We analyze our investments in unconsolidated affiliates for impairment. Such analysis consists of determining whether an expected loss in market value of an investment is other than temporary by evaluating the length of time and the extent to which the market value has been less than cost, the financial condition and near-term prospects of the investee, and our intent and ability to retain our investment for a period of time sufficient to allow for any anticipated recovery in market value. As the factors used in this analysis are difficult to predict and are subject to future events that may alter our assumptions, we may be required to recognize future impairment losses on our investments in unconsolidated affiliates.

Sales of Real Estate

For sales transactions meeting the requirements for full profit recognition, the related assets and liabilities are removed from the balance sheet and the resultant gain or loss is recorded in the period the transaction closes. For sales transactions with continuing involvement after the sale, if the continuing involvement with the property is limited by the terms of the sales contract, profit is recognized at the time of sale and is reduced by the maximum exposure to loss related to the nature of the continuing involvement. Sales to entities in which we have or receive an interest are accounted for using partial sale accounting.

For transactions that do not meet the criteria for a sale, we evaluate the nature of the continuing involvement, including put and call provisions, if present, and account for the transaction as a financing arrangement, profit-sharing arrangement, leasing arrangement or other alternate method of accounting, rather than as a sale, based on the nature and extent of the continuing involvement. Some transactions may have numerous forms of continuing involvement. In those cases, we determine which method is most appropriate based on the substance of the transaction.

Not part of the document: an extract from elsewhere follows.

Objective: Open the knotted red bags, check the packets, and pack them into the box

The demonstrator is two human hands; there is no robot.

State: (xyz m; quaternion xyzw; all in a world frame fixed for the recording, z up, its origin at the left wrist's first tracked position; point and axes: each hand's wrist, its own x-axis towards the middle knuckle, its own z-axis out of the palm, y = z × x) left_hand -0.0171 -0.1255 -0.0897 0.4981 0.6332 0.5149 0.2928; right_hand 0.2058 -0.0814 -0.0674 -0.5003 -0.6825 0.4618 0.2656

If we have an obligation to repurchase the property at a higher price or at a future indeterminable value (such as fair market value), or we guarantee the return of the buyer’s investment or a return on that investment for an extended period, we account for such transaction as a financing arrangement. For transactions treated as financing arrangements, we record the amounts received from the buyer as a financing obligation and continue to keep the property and related accounts recorded in our Consolidated Financial Statements. The results of operations of the property, net of expenses other than depreciation, are reflected as interest expense on the financing obligation. If the transaction includes an obligation or option to repurchase the asset at a higher price, additional interest is recorded to accrete the liability to the repurchase price. For options or obligations to repurchase the asset at fair market value at the end of each reporting period, the balance of the liability is adjusted to equal the then current fair value to the extent fair value exceeds the original financing obligation. The corresponding debit or credit is recorded to a related discount account and the revised discount is amortized over the expected term until termination of the option or obligation. If it is unlikely such option will be exercised, the transaction is accounted for under the deposit method or profit-sharing method. If we have an obligation or option to repurchase at a lower price, the transaction is accounted for as a leasing arrangement. At such time as a repurchase obligation expires, a sale is recorded and gain recognized.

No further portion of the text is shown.